Several of Klimt's most famous works from his golden period inspired the title sequence for the animated adaptation of the manga series, Elfen Lied, in which the art is recreated to fit with the series' own characters and is arranged as a montage with the song "Lilium". The opening to the anime Sound of the Sky also is largely inspired by Klimt's works, which was also directed by the same director as Elfen Lied. The design of the land of Centopia on the TV series Mia and Me is inspired by Klimt's works. The art of the video game Transistor also uses patterns and embellishments inspired by Klimt.
Couturier John Galliano found inspiration for the Christian Dior Spring-Summer 2008 haute couture collection in Klimt's work.

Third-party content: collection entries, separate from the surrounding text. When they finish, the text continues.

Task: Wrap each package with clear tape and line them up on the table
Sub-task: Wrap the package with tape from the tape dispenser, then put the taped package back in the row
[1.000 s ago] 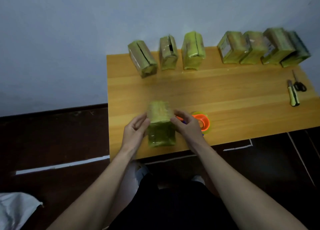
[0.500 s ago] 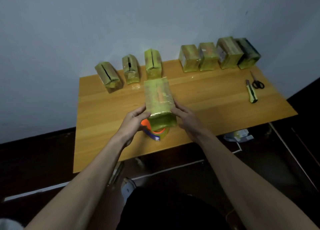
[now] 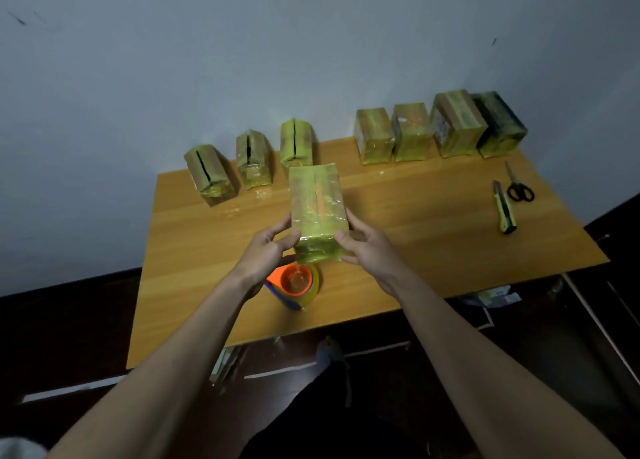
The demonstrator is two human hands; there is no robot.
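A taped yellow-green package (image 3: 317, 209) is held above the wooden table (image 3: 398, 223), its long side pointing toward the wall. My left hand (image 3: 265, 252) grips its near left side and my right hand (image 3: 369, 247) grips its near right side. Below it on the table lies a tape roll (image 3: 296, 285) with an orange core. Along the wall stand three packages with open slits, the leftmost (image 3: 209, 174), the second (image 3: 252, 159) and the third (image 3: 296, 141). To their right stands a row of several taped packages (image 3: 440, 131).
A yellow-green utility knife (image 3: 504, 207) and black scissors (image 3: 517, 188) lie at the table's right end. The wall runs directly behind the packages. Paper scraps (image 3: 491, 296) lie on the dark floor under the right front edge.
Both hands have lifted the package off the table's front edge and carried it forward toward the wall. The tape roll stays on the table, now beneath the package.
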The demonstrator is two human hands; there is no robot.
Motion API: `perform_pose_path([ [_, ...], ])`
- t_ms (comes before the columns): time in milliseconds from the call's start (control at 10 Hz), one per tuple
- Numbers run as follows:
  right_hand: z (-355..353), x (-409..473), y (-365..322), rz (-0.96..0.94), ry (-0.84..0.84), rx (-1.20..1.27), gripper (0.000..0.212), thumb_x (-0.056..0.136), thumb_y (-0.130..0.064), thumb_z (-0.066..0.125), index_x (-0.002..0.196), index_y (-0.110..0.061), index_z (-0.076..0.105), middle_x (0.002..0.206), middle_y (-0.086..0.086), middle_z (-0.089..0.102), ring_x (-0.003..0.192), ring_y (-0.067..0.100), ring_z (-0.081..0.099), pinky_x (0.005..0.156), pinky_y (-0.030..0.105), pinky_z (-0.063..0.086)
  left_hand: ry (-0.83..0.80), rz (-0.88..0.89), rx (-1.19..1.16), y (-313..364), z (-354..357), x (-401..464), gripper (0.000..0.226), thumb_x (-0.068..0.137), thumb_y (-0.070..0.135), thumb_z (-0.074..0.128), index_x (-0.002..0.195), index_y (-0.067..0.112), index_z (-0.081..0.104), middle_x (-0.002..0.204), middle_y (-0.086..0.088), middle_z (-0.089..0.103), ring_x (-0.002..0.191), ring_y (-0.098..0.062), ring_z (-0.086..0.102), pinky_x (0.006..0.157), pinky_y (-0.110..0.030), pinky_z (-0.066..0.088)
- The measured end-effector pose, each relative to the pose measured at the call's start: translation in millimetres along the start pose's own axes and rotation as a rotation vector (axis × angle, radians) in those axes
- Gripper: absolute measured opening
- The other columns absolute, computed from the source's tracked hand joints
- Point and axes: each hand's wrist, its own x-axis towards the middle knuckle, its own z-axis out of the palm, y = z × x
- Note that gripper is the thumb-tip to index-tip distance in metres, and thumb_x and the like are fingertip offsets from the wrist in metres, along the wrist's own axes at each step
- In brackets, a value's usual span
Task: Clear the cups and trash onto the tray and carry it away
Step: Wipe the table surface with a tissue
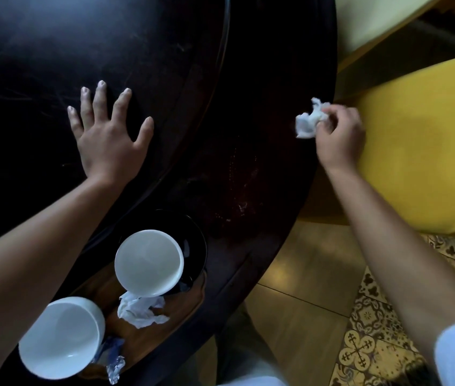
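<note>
My right hand (339,135) is closed on a crumpled white napkin (308,121) at the right edge of the dark round table (234,107). My left hand (106,129) lies flat on the tabletop with its fingers spread, holding nothing. Near me a wooden tray (181,305) carries two empty white cups, one (149,263) on a black saucer (195,240) and one (62,337) at the tray's near left. Another crumpled napkin (141,309) and a shiny blue wrapper (113,358) lie on the tray between the cups.
A yellow cushioned seat (421,151) stands to the right of the table, close behind my right hand. Below it lie beige floor tiles (304,274) and patterned tiles (374,344). A raised ring (220,79) curves across the tabletop.
</note>
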Motion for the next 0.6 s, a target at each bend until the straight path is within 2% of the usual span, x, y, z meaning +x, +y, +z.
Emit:
perform_pose_path([
  [100,6,37,13,0.059,-0.091,-0.099,0.035,0.085,-0.014,0.054,0.115,-0.015,0.073,0.116,0.015,0.065,0.108,0.034,0.060,0.088,0.032,0.044,0.002,0.001,0.002,-1,0,-1,0.067,0.100,0.063,0.039,0.157,0.029,0.034,0.170,-0.007,0.015,0.158,-0.030,0.005,0.126,-0.053,0.000],
  [200,10,32,8,0.035,-0.174,-0.150,0.033,0.087,-0.017,0.056,0.117,-0.016,0.072,0.118,0.015,0.062,0.108,0.034,0.060,0.087,0.035,0.047,0.001,0.003,-0.005,-1,0,-2,0.066,0.100,0.062,0.040,0.157,0.029,0.035,0.170,-0.008,0.015,0.158,-0.030,0.005,0.126,-0.053,0.000],
  [400,6,-73,-20,-0.189,-0.282,-0.112,0.028,0.085,-0.019,0.063,0.110,-0.016,0.072,0.105,0.012,0.063,0.097,0.033,0.061,0.081,0.036,0.049,0.002,0.003,-0.001,-3,-1,-2,0.067,0.099,0.063,0.040,0.157,0.029,0.035,0.170,-0.008,0.015,0.158,-0.030,0.004,0.126,-0.053,0.000],
  [500,-1,-124,-36,-0.331,-0.398,-0.076,0.025,0.087,-0.017,0.066,0.111,-0.016,0.072,0.102,0.005,0.062,0.096,0.024,0.059,0.079,0.034,0.050,-0.001,0.003,0.001,-2,-1,-2,0.067,0.099,0.063,0.039,0.157,0.029,0.035,0.170,-0.008,0.015,0.158,-0.030,0.004,0.126,-0.053,0.000],
  [600,-2,-110,-41,-0.329,-0.379,0.031,0.024,0.086,-0.019,0.065,0.108,-0.017,0.073,0.101,0.004,0.065,0.095,0.023,0.062,0.079,0.034,0.052,0.002,0.001,0.001,-2,-1,-2,0.067,0.099,0.064,0.039,0.157,0.029,0.035,0.170,-0.008,0.015,0.158,-0.030,0.004,0.126,-0.053,0.000],
])
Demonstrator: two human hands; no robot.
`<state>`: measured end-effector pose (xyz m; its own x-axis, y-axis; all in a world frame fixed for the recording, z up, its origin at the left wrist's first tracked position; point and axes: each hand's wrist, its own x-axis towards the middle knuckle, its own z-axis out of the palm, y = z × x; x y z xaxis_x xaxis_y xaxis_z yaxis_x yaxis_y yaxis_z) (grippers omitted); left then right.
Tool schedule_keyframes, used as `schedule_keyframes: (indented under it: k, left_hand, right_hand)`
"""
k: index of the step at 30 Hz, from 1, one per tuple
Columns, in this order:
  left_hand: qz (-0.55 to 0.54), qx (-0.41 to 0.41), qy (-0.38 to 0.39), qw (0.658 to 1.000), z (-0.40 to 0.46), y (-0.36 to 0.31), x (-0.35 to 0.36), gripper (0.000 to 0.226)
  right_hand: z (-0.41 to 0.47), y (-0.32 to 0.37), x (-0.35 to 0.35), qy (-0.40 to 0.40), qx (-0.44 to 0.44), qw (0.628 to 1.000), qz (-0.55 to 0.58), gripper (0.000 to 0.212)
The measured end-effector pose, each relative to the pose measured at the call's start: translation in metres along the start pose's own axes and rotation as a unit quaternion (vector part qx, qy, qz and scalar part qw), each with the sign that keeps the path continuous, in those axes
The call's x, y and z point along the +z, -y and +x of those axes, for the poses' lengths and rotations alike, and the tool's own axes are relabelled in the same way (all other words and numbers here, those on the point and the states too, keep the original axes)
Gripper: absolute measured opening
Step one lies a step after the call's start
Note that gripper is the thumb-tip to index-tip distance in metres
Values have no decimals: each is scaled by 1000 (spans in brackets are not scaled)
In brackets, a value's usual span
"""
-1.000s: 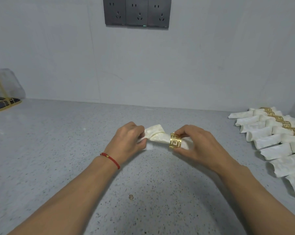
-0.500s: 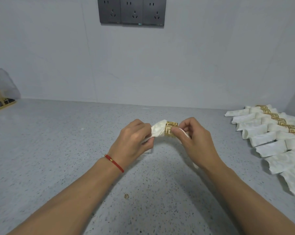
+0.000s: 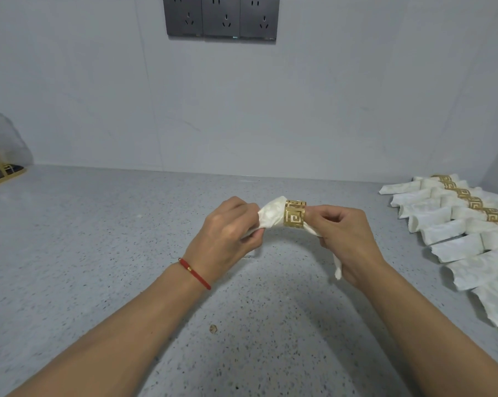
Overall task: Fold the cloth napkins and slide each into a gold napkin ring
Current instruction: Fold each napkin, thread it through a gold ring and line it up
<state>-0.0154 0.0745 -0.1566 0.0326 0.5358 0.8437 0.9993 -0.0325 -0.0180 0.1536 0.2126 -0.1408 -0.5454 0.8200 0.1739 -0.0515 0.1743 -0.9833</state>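
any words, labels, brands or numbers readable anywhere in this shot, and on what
None can be read.
Wall socket panel: a tiny lit mark at its lower edge, too small to read.
Gold napkin ring: a cut-out key pattern, not lettering.
Rings on the finished napkins: the same pattern, no text.

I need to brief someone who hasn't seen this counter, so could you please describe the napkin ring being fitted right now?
Start at the grey speckled stone counter below the dark wall sockets. Above its middle, two bare hands hold a rolled white cloth napkin. The gold cut-out metal napkin ring around it is the only one in the air; the others lie in the row of finished napkins at the right.
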Motion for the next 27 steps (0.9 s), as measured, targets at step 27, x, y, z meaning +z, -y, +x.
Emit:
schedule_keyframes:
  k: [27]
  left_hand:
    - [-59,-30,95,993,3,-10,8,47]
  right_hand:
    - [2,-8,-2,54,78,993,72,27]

Gustav Klimt and his work have been the subjects of many collector coins and medals, such as the 100 Euro Painting Gold Coin, issued on November 5, 2003, by the Austrian Mint. The obverse depicts Klimt in his studio with two unfinished paintings on easels.
Commemoration of 150th anniversary of birth
In addition to the permanent exhibitions on display, the city of Vienna, Austria celebrated the 150th anniversary of the birth of Klimt with special exhibitions throughout the city. Guided walking tours through the city allowed people to see some of the buildings where Klimt worked.

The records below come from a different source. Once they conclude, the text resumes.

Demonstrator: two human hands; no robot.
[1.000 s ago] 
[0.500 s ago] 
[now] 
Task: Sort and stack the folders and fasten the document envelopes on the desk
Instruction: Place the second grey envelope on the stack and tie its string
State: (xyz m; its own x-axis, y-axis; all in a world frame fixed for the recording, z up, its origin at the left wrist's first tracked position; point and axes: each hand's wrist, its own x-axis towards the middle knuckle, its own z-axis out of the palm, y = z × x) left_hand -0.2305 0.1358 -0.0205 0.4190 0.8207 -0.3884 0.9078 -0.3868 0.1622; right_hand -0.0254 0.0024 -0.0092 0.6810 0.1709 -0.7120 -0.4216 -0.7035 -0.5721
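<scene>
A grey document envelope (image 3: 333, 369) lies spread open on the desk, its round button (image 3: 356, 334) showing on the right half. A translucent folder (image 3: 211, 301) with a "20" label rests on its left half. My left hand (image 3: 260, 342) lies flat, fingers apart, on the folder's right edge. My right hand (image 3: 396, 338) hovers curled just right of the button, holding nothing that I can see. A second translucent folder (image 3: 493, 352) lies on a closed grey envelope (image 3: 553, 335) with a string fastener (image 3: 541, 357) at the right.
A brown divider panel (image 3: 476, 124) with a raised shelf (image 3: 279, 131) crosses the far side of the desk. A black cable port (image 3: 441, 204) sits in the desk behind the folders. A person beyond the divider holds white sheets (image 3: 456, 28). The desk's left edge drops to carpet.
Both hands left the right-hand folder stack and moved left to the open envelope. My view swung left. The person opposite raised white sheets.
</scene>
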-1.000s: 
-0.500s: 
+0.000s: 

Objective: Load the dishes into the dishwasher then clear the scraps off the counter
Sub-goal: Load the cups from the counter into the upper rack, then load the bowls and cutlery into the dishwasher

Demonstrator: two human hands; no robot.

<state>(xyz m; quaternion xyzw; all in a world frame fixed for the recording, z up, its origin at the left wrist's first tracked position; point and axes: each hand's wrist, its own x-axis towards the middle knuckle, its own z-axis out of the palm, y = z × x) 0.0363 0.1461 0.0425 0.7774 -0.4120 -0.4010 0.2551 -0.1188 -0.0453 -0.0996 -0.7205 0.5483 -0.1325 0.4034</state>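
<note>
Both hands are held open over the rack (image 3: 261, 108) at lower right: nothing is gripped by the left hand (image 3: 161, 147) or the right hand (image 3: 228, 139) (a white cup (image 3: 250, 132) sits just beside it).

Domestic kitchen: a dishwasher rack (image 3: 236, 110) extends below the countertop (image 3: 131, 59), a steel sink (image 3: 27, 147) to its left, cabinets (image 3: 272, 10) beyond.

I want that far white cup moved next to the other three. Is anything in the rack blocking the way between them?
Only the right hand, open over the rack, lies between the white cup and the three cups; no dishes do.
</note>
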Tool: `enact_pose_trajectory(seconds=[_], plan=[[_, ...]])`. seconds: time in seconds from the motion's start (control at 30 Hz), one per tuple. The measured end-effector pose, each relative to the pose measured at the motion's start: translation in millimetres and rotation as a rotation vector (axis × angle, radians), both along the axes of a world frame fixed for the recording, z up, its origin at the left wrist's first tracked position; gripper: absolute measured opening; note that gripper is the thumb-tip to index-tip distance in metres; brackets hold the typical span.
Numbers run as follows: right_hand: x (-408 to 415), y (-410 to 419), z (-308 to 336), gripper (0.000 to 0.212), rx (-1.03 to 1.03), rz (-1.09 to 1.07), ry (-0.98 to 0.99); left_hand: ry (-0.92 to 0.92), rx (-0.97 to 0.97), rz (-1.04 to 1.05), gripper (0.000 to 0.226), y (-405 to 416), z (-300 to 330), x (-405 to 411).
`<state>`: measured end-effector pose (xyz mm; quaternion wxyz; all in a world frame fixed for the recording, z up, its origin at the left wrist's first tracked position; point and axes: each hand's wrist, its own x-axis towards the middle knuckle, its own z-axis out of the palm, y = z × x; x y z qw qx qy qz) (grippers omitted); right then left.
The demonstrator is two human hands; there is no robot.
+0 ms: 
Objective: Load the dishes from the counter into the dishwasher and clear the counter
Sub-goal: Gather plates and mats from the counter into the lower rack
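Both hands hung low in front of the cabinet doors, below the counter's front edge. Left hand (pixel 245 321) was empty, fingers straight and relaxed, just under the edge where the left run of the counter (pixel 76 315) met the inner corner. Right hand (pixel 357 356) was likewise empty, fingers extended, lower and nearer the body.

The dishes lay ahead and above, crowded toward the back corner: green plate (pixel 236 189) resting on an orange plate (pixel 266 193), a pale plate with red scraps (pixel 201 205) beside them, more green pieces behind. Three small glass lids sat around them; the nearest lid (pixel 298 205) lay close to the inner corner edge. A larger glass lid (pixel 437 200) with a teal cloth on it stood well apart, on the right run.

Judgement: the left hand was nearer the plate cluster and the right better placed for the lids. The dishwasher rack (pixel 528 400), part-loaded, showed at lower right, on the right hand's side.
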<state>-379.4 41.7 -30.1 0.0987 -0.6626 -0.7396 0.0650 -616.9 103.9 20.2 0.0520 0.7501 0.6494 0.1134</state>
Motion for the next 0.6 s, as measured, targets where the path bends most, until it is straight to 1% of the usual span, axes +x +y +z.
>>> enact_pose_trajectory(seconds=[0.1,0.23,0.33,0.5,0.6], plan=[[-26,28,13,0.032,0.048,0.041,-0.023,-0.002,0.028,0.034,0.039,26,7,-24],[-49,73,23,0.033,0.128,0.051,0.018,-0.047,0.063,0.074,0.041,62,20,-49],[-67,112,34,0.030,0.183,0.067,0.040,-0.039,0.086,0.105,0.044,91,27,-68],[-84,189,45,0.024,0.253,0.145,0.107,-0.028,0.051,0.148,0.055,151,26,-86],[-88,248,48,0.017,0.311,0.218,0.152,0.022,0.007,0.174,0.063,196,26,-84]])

Google commemorated Gustav Klimt with a Google doodle celebrating Klimt's painting The Kiss on his 150th birthday, 14 July 2012.

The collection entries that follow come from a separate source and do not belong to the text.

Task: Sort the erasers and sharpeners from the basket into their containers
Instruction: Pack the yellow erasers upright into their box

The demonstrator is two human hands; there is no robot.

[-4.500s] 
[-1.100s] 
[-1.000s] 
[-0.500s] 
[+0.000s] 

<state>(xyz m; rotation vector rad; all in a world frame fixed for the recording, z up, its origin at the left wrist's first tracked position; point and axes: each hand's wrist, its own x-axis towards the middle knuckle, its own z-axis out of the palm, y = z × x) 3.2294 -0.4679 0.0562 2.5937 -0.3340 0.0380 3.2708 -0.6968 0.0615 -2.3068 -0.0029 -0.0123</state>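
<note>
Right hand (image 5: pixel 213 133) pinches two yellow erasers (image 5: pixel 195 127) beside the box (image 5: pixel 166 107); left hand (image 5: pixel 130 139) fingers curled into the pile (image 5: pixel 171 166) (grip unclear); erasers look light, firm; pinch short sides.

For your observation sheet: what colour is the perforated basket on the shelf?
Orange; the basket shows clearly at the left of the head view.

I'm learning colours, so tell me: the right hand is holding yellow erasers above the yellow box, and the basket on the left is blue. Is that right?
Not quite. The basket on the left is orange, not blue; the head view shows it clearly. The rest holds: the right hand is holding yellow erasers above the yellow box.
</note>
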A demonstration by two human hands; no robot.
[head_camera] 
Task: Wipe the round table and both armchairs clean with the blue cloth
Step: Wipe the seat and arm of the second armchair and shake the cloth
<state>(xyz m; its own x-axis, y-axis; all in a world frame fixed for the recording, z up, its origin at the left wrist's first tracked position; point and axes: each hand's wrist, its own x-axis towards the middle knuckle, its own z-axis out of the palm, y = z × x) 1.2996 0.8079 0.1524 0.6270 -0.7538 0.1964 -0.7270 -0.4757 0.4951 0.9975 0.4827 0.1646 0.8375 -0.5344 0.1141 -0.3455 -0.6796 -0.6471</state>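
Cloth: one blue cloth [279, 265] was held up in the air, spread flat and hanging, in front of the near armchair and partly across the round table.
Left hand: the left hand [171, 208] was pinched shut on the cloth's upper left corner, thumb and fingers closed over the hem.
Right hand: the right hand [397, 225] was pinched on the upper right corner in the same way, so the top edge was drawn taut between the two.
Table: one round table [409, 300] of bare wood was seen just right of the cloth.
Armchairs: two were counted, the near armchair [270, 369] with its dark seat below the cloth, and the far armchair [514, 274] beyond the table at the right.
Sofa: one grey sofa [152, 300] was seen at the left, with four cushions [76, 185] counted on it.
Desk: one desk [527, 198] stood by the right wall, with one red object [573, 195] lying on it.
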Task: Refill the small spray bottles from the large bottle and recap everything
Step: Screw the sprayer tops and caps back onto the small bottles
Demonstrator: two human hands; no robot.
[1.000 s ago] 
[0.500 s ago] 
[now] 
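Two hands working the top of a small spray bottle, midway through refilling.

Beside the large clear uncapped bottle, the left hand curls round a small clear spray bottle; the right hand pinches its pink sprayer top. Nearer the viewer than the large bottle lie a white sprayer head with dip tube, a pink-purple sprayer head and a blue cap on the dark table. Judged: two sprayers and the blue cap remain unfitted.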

In 2012, the Austrian Mint began a five-coin gold series to coincide with the 150th anniversary of Klimt's birth. The first 50 Euro gold coin was issued on January 25, 2012 and featured a portrait of Klimt on the obverse and a portion of his painting of Adele Bloch-Bauer.
Gustav Klimt Foundation
In 2013, the Gustav Klimt Foundation was set up by Ursula Ucicky, widow of Klimt's illegitimate son Gustav Ucicky, with a mission to "preserve and disseminate Gustav Klimt's legacy." The managing director of the Leopold Museum, Peter Weinhäupl, was appointed as Chairman of the foundation. As a reaction, the museum's director Tobias G. Natter resigned in protest, citing Ucicky's past as a Nazi propaganda film-maker.
Ownership battle
- National Public Radio reported on January 17, 2006 that "The Austrian National Gallery is being compelled by a national arbitration board to return five paintings by Gustav Klimt to a Los Angeles woman, the heir of a Jewish family that had its art stolen by the Nazis. The paintings are estimated to be worth at least $150 million." This incident was subsequently made into a Hollywood movie, Woman in Gold.